#### Your task:
Please return every record exactly, with no pictures included.
>>>>
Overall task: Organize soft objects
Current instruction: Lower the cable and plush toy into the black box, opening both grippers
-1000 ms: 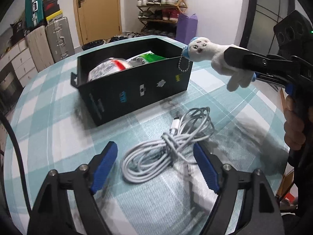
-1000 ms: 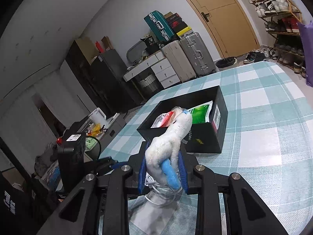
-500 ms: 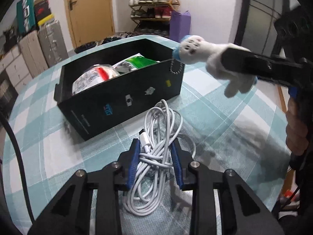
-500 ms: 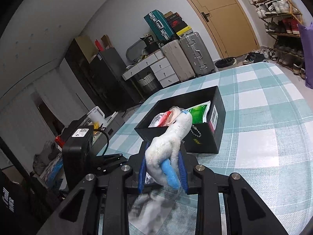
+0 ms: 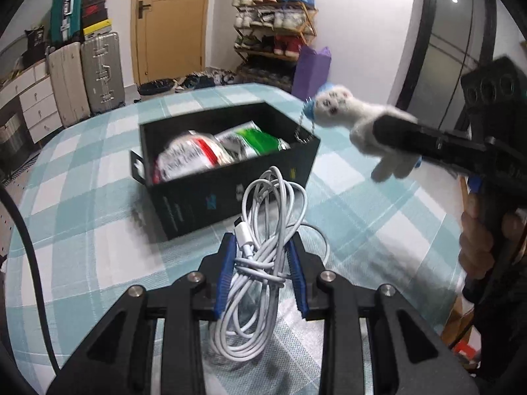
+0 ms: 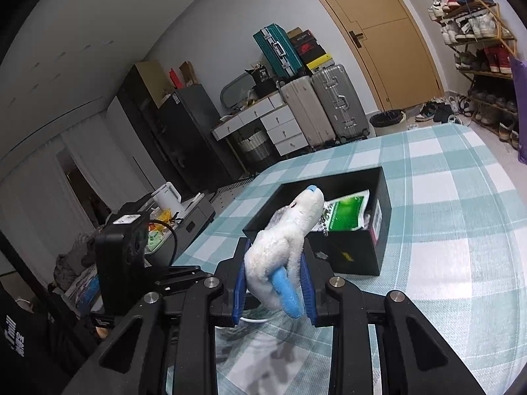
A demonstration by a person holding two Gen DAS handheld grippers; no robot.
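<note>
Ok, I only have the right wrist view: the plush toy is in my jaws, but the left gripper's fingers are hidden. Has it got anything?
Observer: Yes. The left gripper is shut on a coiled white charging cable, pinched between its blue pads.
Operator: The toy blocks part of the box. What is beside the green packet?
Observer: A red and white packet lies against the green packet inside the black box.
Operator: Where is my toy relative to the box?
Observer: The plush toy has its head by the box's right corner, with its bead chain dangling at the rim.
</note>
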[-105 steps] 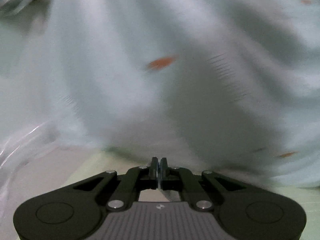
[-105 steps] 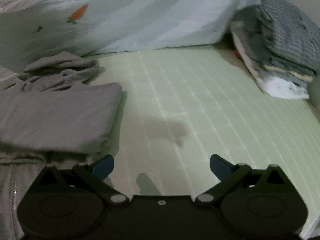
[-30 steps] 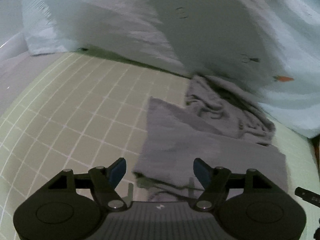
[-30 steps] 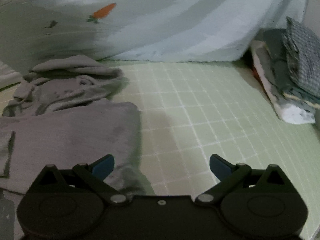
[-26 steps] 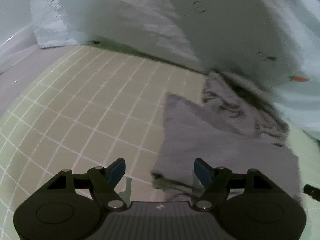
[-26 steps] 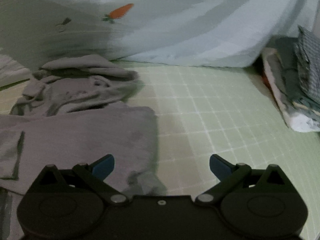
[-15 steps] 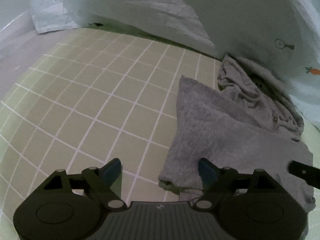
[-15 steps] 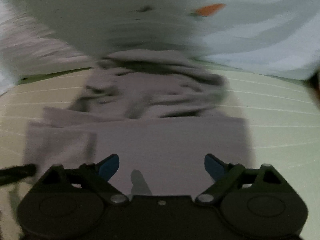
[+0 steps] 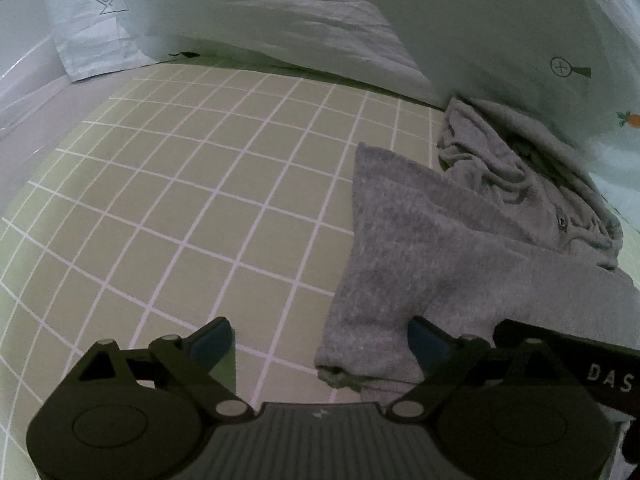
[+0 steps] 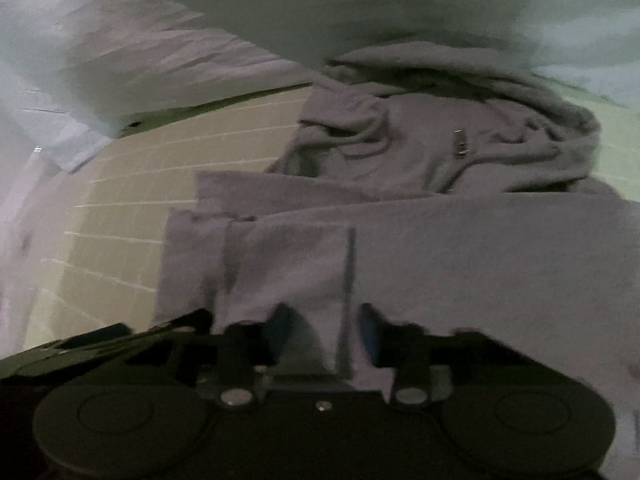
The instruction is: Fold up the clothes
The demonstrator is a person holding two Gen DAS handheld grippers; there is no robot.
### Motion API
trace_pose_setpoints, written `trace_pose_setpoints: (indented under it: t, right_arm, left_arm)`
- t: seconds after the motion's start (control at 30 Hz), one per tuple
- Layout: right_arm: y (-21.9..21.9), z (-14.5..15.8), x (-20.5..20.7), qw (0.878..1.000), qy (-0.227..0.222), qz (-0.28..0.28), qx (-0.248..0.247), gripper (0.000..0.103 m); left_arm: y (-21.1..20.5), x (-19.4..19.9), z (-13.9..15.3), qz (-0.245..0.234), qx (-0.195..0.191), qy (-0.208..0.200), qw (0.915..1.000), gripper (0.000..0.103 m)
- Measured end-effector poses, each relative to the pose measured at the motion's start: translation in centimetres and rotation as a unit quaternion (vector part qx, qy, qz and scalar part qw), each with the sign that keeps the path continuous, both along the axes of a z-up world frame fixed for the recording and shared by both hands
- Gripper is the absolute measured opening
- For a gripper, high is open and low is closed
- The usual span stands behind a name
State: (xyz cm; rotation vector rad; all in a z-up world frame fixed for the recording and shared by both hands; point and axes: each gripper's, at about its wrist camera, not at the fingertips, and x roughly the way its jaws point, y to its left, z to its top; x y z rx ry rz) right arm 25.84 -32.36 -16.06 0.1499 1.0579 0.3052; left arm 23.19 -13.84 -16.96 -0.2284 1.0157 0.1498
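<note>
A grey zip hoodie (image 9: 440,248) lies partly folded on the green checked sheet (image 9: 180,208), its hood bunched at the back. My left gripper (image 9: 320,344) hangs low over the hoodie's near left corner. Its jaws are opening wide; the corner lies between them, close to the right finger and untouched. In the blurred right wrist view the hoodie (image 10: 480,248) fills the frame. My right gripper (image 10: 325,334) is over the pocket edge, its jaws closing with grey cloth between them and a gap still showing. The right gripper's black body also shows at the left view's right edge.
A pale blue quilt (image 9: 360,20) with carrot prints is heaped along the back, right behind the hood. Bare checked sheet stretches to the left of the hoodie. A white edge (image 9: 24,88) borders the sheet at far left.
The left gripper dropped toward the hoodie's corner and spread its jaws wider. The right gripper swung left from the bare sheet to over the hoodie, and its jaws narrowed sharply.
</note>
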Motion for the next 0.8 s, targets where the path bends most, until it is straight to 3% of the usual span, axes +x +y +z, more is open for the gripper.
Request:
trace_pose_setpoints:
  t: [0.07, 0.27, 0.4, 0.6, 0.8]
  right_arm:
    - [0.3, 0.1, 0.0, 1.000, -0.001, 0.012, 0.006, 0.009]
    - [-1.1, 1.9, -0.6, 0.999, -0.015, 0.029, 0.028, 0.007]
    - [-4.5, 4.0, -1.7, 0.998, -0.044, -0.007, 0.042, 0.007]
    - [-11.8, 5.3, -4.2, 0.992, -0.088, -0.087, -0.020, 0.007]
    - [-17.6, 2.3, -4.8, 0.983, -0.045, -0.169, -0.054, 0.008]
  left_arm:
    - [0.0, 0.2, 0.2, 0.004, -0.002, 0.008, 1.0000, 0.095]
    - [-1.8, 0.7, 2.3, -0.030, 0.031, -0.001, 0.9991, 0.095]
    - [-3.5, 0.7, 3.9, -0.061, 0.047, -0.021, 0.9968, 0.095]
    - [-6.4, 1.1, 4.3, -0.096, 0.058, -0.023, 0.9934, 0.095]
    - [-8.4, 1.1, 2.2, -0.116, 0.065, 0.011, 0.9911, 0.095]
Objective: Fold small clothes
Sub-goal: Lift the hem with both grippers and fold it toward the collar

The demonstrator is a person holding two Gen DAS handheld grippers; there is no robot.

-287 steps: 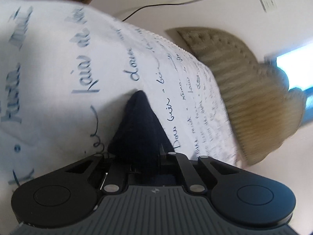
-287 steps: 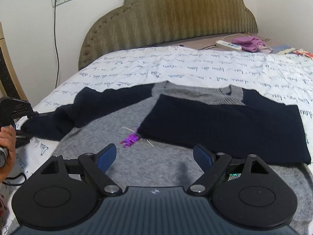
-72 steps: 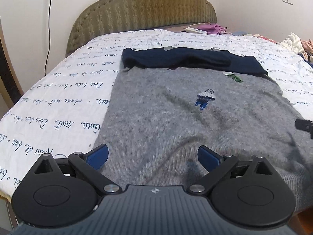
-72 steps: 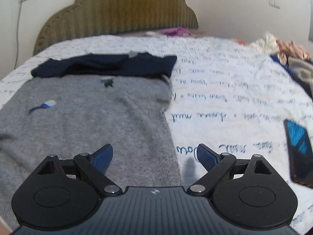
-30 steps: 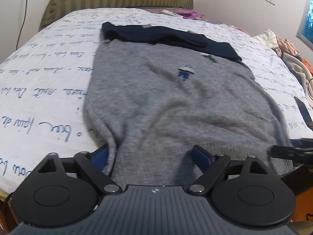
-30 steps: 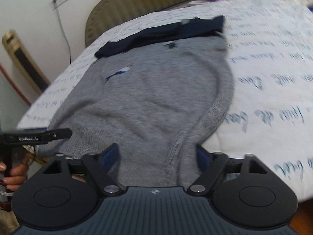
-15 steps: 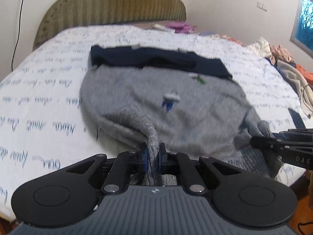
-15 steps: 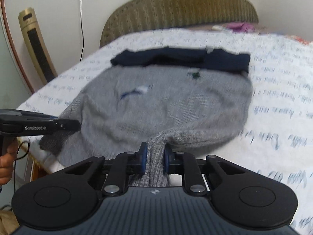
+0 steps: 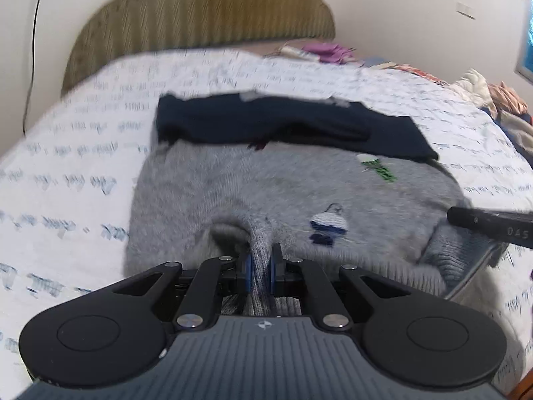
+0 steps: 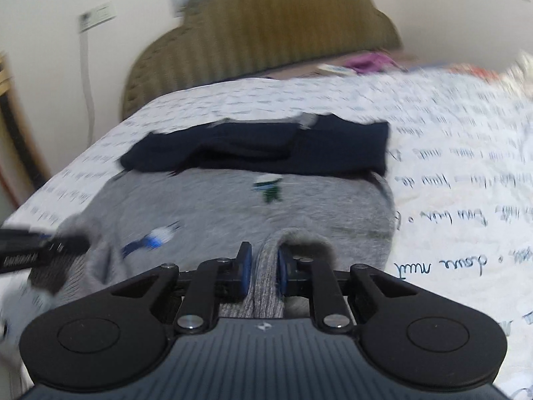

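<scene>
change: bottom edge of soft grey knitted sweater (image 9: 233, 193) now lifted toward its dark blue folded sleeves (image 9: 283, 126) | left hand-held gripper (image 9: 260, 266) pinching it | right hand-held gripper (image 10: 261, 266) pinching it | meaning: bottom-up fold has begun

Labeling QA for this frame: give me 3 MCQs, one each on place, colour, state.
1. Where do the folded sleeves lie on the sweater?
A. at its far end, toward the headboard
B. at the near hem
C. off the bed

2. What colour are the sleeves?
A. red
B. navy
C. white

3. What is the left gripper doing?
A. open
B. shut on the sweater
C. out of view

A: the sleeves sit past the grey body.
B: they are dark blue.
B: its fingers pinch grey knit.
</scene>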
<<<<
#### Exercise solution:
Overall task: Organize soft objects
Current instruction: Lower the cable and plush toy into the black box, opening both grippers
-1000 ms: 
-1000 ms: 
-500 ms: 
-500 ms: 
+0 ms: 
+0 ms: 
A demonstration by a person holding two Gen DAS handheld grippers; no robot.
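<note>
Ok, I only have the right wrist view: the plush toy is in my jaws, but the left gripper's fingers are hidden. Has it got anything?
Observer: Yes. The left gripper is shut on a coiled white charging cable, pinched between its blue pads.
Operator: The toy blocks part of the box. What is beside the green packet?
Observer: A red and white packet lies against the green packet inside the black box.
Operator: Where is my toy relative to the box?
Observer: The plush toy has its head by the box's right corner, with its bead chain dangling at the rim.
</note>
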[-105 steps] 
[-105 steps] 
[-30 steps] 
[-30 steps] 
[-26 steps] 
[-26 steps] 
[-15 steps] 
[-15 steps] 
[+0 steps] 
[+0 steps] 
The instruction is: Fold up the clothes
The demonstrator is a person holding two Gen DAS handheld grippers; there is no robot.
### Motion API
trace_pose_setpoints, written `trace_pose_setpoints: (indented under it: t, right_arm, left_arm)`
- t: seconds after the motion's start (control at 30 Hz), one per tuple
- Layout: right_arm: y (-21.9..21.9), z (-14.5..15.8), x (-20.5..20.7), qw (0.878..1.000), qy (-0.227..0.222), qz (-0.28..0.28), qx (-0.248..0.247), gripper (0.000..0.103 m); left_arm: y (-21.1..20.5), x (-19.4..19.9), z (-13.9..15.3), qz (-0.245..0.234), qx (-0.195..0.191), qy (-0.208..0.200), qw (0.915..1.000), gripper (0.000..0.103 m)
- Measured end-effector poses, each relative to the pose measured at the motion's start: translation in centimetres and rotation as a unit quaternion (vector part qx, qy, qz and scalar part qw), each with the sign that keeps the path continuous, both along the axes of a z-up world frame fixed for the recording and shared by both hands
- Gripper is the absolute measured opening
- For a gripper, high is open and low is closed
- The usual span stands behind a name
State: (xyz cm; rotation vector rad; all in a z-up world frame fixed for the recording and shared by both hands; point and axes: each gripper's, at about its wrist camera, not at the fingertips, and x roughly the way its jaws point, y to its left, z to its top; x y z rx ry rz) right arm 25.84 -32.36 -16.06 0.1499 1.0579 0.3052; left arm 23.19 -13.84 -16.96 -0.2284 1.0157 0.1498
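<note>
A grey zip hoodie (image 9: 440,248) lies partly folded on the green checked sheet (image 9: 180,208), its hood bunched at the back. My left gripper (image 9: 320,344) hangs low over the hoodie's near left corner. Its jaws are opening wide; the corner lies between them, close to the right finger and untouched. In the blurred right wrist view the hoodie (image 10: 480,248) fills the frame. My right gripper (image 10: 325,334) is over the pocket edge, its jaws closing with grey cloth between them and a gap still showing. The right gripper's black body also shows at the left view's right edge.
A pale blue quilt (image 9: 360,20) with carrot prints is heaped along the back, right behind the hood. Bare checked sheet stretches to the left of the hoodie. A white edge (image 9: 24,88) borders the sheet at far left.
The left gripper dropped toward the hoodie's corner and spread its jaws wider. The right gripper swung left from the bare sheet to over the hoodie, and its jaws narrowed sharply.
</note>
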Motion for the next 0.8 s, targets where the path bends most, until it is straight to 3% of the usual span, axes +x +y +z, more is open for the gripper.
Request:
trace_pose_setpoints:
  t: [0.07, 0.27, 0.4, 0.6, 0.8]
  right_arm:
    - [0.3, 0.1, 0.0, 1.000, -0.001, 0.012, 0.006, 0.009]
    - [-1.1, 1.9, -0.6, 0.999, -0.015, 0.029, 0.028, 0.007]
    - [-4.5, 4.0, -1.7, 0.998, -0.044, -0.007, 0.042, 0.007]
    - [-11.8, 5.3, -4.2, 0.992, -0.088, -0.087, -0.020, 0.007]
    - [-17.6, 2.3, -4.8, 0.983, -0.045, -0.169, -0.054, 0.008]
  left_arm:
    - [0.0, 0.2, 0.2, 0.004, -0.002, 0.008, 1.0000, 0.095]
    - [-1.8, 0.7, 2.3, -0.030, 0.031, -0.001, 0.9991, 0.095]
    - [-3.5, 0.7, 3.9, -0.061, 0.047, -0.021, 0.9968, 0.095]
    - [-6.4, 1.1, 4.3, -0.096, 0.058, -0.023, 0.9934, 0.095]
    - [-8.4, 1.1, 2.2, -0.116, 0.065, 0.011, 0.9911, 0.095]
Objective: Fold small clothes
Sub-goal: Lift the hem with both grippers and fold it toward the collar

The demonstrator is a person holding two Gen DAS handheld grippers; there is no robot.

-287 steps: 
-287 steps: 
-72 steps: 
-72 steps: 
-30 steps: 
-30 steps: 
-15 steps: 
-15 steps: 
+0 steps: 
+0 steps: 

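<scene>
change: bottom edge of soft grey knitted sweater (image 9: 233, 193) now lifted toward its dark blue folded sleeves (image 9: 283, 126) | left hand-held gripper (image 9: 260, 266) pinching it | right hand-held gripper (image 10: 261, 266) pinching it | meaning: bottom-up fold has begun

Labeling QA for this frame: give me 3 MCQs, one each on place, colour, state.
1. Where do the folded sleeves lie on the sweater?
A. at its far end, toward the headboard
B. at the near hem
C. off the bed

2. What colour are the sleeves?
A. red
B. navy
C. white

3. What is the left gripper doing?
A. open
B. shut on the sweater
C. out of view

A: the sleeves sit past the grey body.
B: they are dark blue.
B: its fingers pinch grey knit.
</scene>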

Nothing else belongs to the answer.